— GIVEN MATERIAL —
#####

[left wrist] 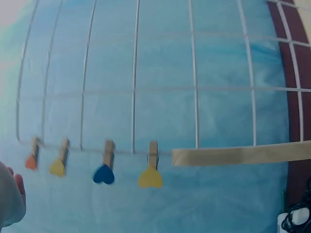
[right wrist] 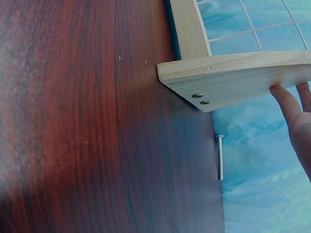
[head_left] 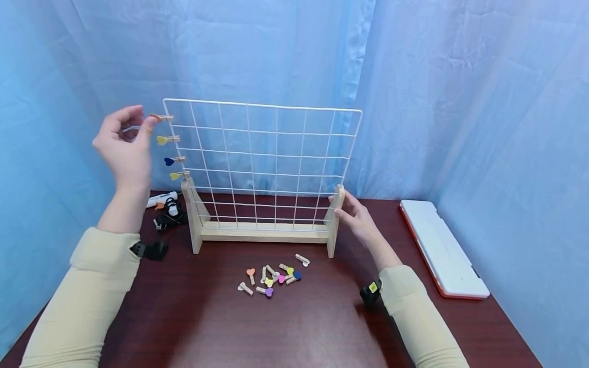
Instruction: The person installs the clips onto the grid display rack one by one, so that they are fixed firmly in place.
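A white wire grid stands upright in a wooden stand. Down its left edge are clipped several small wooden clothespins with hearts: an orange-heart clothespin at the top, then a yellow one, a dark blue one and another yellow one. My left hand is beside the orange heart, its thumb tip overlapping it in the head view; the left wrist view shows a small gap between. My right hand grips the stand's right upright, thumb in front and fingers behind.
Loose heart clothespins lie scattered on the dark wood table before the stand. Black cables and a white device sit behind at left. A white case with a red edge lies at right. Blue curtains surround the table.
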Motion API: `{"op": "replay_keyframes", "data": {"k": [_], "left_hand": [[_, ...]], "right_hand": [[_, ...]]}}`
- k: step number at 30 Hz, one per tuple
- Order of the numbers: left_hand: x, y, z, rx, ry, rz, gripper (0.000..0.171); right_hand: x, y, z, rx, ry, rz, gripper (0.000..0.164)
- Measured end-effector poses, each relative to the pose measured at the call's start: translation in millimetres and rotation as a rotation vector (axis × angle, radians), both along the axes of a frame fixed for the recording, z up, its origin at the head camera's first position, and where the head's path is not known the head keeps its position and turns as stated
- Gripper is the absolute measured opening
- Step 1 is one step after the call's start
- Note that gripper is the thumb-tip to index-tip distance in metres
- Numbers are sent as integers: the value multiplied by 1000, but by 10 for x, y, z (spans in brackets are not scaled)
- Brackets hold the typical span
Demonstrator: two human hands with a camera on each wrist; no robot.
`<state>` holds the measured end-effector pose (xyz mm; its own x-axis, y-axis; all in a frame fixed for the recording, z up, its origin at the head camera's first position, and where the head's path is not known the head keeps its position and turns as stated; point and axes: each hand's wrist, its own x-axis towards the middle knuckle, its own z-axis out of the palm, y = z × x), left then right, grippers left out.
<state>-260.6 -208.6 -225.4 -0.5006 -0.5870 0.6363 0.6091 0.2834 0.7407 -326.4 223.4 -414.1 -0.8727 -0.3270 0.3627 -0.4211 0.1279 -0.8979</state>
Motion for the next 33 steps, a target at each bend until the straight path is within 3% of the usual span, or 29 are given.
{"op": "replay_keyframes", "data": {"k": [2,4,7,13,17,20,26,33], "left_hand": [[87,70,-62,-107,-23,-12,30],[126,126,-202,-214,-66,-58,28],[108,199,-554,-350,-155,-176,27],[128,402,-1332,-617,-434,-357,25],[155,512,-1739,-737,-501,-448,23],[173,560,-1974,-798,-558,-503,22],[203,636,-2256,-907,-670,-600,18],[195,684,-2351,-989,-650,-680,11]], "right_hand": [[-4,0,0,-4,1,1,57],[-10,-1,1,-4,2,4,57],[-17,1,3,-9,-1,8,57],[-24,10,0,-12,-7,0,56],[-24,9,0,-10,-3,4,56],[-19,7,-5,-17,-7,5,56],[-3,13,-13,-29,-17,7,57],[9,9,-18,-35,-12,13,56]]}}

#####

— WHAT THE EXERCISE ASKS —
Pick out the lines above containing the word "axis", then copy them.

— THE COMPLETED TASK —
- Measured end-effector poses, each relative to the pose measured at the call's start: translation in millimetres and rotation as a rotation vector (axis × angle, radians), both along the axes of a frame fixed for the recording, z up, its origin at the head camera's first position, and where the head's path is not known the head keeps its position and turns as stated
`<state>` holds the measured end-effector pose (xyz mm; its own x-axis, y-axis; all in a frame fixed for the recording, z up, its origin at the head camera's first position, and where the head's path is not known the head keeps its position and turns as stated; point and axes: each hand's wrist, its own x-axis towards the middle knuckle, its own z-axis out of the palm, y = z × x), left then right, grippers left out.

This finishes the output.